# MORPHEUS Model Migration Roadmap (Prototype -> Enterprise)

## Step 0: Preserve vector schema compatibility
- Do not change embedding dimensions in `public.documents.embedding` until you are ready for a full re-embed migration.
- Keep retrieval wiring stable so you can measure impact of each model swap in isolation.

## Step 1: Switch generation to a local provider (Ollama)
What’s implemented:
- Generation calls in `backend/core/pipeline.py` now support a provider toggle:
  - `MORPHEUS_LLM_PROVIDER=openrouter` (default)
  - `MORPHEUS_LLM_PROVIDER=ollama`
- Ollama models are configured via:
  - `OLLAMA_MODELS` (comma-separated) or `OLLAMA_MODEL` (single model)
  - `OLLAMA_BASE_URL` (defaults to `http://localhost:11434`)

How to run:
1. Ensure Ollama is running locally and can load your target model.
2. Set environment variables:
   - `MORPHEUS_LLM_PROVIDER=ollama`
   - `OLLAMA_MODELS=llama3`

Notes:
- This migration swaps the *generation* model path (answering, summaries, and classifier stage-3/metadata extraction that uses `backend/core/pipeline.py` generation wrappers).
- Retrieval embeddings are not migrated in this step; vector dimension compatibility remains intact.

## Step 2: Reranking strategy (cost + uptime)
What’s implemented:
- Retrieval reranking still uses Cohere when available.
- If Cohere reranking fails (including rate-limit errors), `backend/core/pipeline.py` now falls back to a local lexical rerank heuristic instead of returning raw order.
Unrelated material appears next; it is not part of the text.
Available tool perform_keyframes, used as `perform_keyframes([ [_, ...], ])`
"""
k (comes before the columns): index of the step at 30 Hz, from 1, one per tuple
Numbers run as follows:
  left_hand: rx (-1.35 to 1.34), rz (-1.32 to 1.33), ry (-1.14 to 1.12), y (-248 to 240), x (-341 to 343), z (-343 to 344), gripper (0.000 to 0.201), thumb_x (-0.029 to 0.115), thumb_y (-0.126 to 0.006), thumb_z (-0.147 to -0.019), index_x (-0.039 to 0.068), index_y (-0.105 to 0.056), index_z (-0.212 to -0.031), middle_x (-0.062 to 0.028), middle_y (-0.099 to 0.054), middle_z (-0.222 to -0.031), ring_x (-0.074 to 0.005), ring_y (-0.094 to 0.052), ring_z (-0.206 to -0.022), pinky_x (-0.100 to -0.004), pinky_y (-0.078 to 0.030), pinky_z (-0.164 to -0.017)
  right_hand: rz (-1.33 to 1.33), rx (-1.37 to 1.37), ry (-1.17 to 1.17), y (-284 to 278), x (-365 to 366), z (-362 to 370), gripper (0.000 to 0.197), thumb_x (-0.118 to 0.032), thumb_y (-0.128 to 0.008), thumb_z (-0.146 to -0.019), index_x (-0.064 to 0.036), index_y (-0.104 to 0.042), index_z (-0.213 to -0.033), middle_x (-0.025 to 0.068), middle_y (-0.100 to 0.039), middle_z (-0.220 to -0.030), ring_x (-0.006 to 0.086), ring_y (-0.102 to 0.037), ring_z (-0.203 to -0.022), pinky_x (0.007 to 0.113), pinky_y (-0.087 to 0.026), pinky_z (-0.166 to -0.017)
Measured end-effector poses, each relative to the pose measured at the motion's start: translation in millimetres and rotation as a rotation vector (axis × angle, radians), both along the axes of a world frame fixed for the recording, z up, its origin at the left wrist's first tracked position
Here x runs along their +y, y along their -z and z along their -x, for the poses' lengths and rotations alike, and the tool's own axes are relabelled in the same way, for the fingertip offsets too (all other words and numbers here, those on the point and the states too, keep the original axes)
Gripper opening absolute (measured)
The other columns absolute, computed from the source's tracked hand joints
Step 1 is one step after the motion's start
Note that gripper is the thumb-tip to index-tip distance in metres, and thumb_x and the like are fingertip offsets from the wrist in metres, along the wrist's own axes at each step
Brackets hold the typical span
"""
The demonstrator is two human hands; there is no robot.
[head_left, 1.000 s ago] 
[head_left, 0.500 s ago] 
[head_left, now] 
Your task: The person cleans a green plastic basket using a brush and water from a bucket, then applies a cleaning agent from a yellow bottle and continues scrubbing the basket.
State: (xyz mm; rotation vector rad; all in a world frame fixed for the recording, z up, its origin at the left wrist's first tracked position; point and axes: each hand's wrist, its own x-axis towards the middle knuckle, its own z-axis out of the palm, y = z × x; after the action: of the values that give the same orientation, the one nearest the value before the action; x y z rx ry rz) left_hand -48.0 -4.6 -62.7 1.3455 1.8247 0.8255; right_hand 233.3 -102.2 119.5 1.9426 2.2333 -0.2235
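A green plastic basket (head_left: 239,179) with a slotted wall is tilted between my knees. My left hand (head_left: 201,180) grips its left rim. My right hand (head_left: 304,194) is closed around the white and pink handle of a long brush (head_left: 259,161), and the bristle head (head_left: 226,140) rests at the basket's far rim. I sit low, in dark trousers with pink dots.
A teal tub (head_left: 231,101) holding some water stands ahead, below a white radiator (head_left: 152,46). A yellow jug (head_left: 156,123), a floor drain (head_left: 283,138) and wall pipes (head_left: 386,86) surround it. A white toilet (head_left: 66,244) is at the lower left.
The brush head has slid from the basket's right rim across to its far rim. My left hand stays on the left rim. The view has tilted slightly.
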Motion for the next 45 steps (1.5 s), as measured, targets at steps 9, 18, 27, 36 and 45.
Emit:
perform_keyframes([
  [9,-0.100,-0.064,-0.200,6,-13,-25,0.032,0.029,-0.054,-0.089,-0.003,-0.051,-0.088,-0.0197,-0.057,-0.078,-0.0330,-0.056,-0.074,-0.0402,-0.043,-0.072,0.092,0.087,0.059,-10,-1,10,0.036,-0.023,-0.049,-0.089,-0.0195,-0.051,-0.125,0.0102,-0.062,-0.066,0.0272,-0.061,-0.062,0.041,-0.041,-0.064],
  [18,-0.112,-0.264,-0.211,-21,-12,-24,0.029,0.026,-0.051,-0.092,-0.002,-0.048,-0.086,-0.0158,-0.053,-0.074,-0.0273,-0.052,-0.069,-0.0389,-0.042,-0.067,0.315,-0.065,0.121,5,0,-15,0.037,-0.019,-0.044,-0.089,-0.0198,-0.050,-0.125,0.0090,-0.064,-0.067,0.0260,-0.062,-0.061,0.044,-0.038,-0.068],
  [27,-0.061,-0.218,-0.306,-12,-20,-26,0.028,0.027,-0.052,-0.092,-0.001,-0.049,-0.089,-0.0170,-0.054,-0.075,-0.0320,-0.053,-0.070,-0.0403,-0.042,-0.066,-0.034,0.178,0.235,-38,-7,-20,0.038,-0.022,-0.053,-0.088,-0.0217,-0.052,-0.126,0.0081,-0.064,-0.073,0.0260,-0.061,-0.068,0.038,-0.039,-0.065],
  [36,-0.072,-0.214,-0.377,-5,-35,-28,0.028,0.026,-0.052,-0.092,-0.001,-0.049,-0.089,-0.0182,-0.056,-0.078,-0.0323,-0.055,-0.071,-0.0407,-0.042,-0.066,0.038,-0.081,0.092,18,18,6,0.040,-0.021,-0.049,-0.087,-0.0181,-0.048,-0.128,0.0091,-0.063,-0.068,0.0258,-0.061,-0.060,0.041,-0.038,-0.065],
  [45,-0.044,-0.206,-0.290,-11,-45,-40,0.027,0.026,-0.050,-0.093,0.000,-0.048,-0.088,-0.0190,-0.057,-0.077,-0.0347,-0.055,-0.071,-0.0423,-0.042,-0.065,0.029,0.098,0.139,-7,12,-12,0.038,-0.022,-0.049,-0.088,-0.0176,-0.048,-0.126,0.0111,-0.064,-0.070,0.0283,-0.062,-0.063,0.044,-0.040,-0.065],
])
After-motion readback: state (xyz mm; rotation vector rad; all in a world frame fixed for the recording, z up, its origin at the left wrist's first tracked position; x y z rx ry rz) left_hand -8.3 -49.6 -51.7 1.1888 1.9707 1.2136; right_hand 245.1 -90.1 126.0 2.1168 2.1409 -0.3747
Next execution (recommended after Step 1):
- Add an explicit reranking mode toggle to disable Cohere completely for deterministic cost.
- If you want enterprise-grade reranking without API dependency, replace Cohere with a local cross-encoder reranker (or a smaller bi-encoder + rerank pass).

## Step 3: Embeddings migration (only when ready)
- Migrate embeddings to local/stable models only after you can guarantee:
  - embedding dimension parity with the existing vector column, or
  - a versioned vector table strategy (e.g., `documents_v2`) + controlled cutover.

## Step 4: Observability + regression gates
- Every model swap should be tracked via:
  - Golden dataset metrics (`backend/eval/*`)
  - p95 latency and error rates (especially 429)
  - “reward signal” distributions across parameter grids (alpha, top-k).